Thanks for your question. Yes, I agree with you. The streamBatcher might drop the last batch. If that is the reason, we can manually add the lost rows into the sparse graph.
Thanks for your question. Yes, I agree with you. The streamBatcher might drop the last batch. If that is the reason, we can manually add the lost rows into the sparse graph.
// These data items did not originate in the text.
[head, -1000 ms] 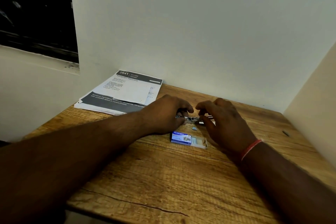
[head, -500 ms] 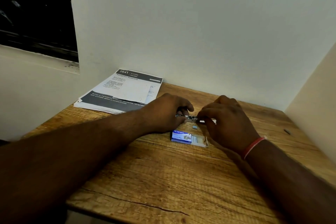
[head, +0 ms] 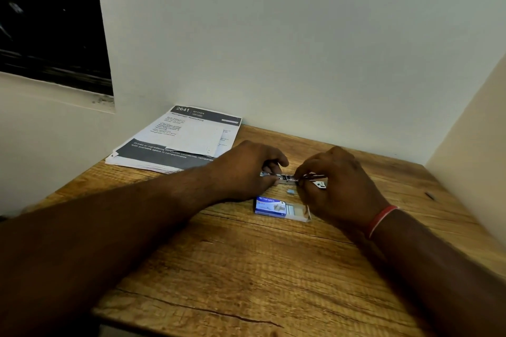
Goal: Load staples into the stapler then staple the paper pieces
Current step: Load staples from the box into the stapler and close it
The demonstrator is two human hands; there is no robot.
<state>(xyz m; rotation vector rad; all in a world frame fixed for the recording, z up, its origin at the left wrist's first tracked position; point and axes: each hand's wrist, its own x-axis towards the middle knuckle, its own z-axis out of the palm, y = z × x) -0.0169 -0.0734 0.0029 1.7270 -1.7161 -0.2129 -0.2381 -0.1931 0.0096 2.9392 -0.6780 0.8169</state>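
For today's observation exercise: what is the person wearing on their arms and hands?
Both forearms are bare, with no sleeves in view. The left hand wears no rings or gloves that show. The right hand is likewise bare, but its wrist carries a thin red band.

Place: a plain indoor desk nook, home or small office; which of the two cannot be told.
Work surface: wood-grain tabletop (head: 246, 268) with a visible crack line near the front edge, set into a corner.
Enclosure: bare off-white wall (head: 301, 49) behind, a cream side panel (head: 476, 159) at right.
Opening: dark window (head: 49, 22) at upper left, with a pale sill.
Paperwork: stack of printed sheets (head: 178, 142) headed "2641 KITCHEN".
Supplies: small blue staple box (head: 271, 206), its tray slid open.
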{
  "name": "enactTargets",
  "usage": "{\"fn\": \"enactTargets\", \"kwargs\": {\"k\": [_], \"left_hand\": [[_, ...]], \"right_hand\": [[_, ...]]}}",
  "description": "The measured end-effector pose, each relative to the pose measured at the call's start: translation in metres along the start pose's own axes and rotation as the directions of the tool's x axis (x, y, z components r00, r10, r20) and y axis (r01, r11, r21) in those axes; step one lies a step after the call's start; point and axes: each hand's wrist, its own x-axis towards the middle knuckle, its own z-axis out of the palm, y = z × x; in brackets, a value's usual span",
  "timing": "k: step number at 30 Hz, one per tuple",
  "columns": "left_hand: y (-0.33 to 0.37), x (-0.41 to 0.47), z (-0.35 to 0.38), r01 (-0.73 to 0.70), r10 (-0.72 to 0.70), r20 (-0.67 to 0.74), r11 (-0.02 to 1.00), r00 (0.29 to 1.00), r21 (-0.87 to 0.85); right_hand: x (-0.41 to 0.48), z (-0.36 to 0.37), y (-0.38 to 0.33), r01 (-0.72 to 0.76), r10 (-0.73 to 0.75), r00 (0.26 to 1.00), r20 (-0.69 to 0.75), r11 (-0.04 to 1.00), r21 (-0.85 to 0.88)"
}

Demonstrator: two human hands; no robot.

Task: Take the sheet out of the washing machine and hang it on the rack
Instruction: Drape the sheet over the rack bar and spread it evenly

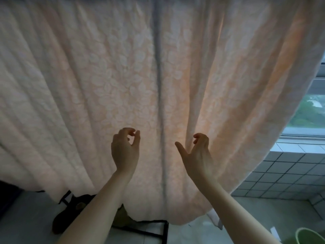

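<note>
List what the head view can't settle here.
Head view only:
- Rack: top rail covered by the sheet and cut off by the top edge.
- Left hand, right hand: pinching fabric or apart, unclear.
- Green bucket: cropped at the bottom-right corner.
- Dark thing below the sheet: in shadow, unidentifiable.

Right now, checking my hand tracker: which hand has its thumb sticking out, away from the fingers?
The right hand: its thumb points out sideways toward the left hand, whose thumb curls up, almost meeting its fingers.
</note>
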Motion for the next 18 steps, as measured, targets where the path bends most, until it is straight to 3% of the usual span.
{"fn": "enactTargets", "kwargs": {"k": [3,6,11,15,18], "left_hand": [[-0.025,0.029,-0.022,0.089,-0.082,-0.127,0.995,0.989,0.044],[-0.046,0.05,-0.035,0.149,-0.136,-0.19,0.987,0.972,0.053],[-0.068,0.069,-0.04,0.203,-0.198,-0.058,0.974,0.979,0.1],[-0.069,0.08,-0.043,0.204,-0.204,-0.012,0.972,0.979,0.114],[-0.072,0.085,-0.046,0.089,-0.09,0.001,0.986,0.996,0.14]], "right_hand": [[-0.002,0.01,-0.024,-0.051,0.051,0.998,-0.045,0.999,-0.007],[-0.007,0.023,-0.048,-0.005,0.003,0.99,-0.142,1.0,-0.012],[-0.005,0.041,-0.071,0.029,-0.034,0.979,-0.201,0.999,-0.029],[0.009,0.024,-0.07,-0.1,0.126,0.923,-0.365,0.991,0.091],[0.02,0.008,-0.058,-0.206,0.225,0.881,-0.416,0.974,0.09]]}}
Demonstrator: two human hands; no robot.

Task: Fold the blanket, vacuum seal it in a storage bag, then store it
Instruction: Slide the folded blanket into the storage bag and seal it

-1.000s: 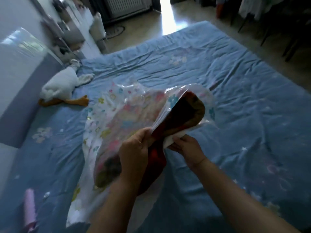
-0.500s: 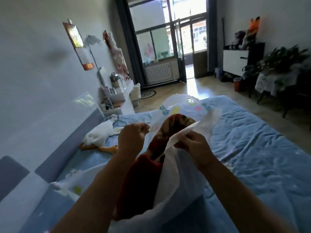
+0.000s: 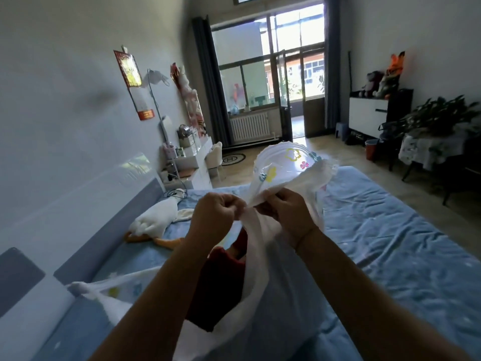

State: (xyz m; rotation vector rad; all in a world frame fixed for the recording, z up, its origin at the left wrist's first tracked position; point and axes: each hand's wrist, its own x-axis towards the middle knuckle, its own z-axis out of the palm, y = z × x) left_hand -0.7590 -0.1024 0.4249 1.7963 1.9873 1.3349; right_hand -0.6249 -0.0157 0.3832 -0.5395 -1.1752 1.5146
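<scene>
A clear storage bag printed with coloured flowers is lifted above the blue bed. A dark red folded blanket sits low inside it, partly hidden by my forearms and the white plastic. My left hand pinches the bag's mouth edge between curled fingers. My right hand pinches the same edge just to the right, knuckles almost touching the left hand. The bag's upper flap arcs away beyond both hands.
A white stuffed goose lies on the bed by the grey headboard at left. A cluttered white side table stands beyond it. A cabinet with toys and a plant table line the right wall.
The view has tilted up from the bed to the room. Both hands have raised the bag and come together on its mouth edge; the blanket has slid lower inside.
</scene>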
any idea to manually add the lost rows into the sparse graph? or how to fix the StreamBatcher to get fully train set? The code in StreamBatcher is a bit hard to read for me...T T I try to modify the code below: https://github.com/JD-AI-Research-Silicon-Valley/SACN/blob/6f9831fdd02dec6b116e27a661aee483255c5f59/src/spodernet/spodernet/preprocessing/batching.py#L221 to:
self.num_batches = int(math.ceil(np.sum(config['counts']) / batch_size))
it works when set randomize=False
in different batch size, but if randomize=True
, this code fails again.
Thanks for your reply. You may consider the reminder of "np.sum(config['counts']) / batch_size". If the remainder is 0, it is fine. If not, you can add 1 to the num_batches. This package is coming from "https://github.com/TimDettmers/spodernet" for your reference.
It seems ConvE also has the same problem, see:
https://github.com/TimDettmers/ConvE/issues/2
https://github.com/TimDettmers/ConvE/issues/25
and, Quirks
in README with convE: https://github.com/TimDettmers/ConvE
looks like it's not easy to fix it...
another question is, why we need to do this: https://github.com/JD-AI-Research-Silicon-Valley/SACN/blob/6f9831fdd02dec6b116e27a661aee483255c5f59/models.py#L167 It seems to convert adj matrix A to symmetric matrix, but in my understanding, the train set seems use the reverse relation, so the adj matrix is symmetric when we first get it in main: https://github.com/JD-AI-Research-Silicon-Valley/SACN/blob/6f9831fdd02dec6b116e27a661aee483255c5f59/main.py#L152 Please correct me if I understand it incorrectly.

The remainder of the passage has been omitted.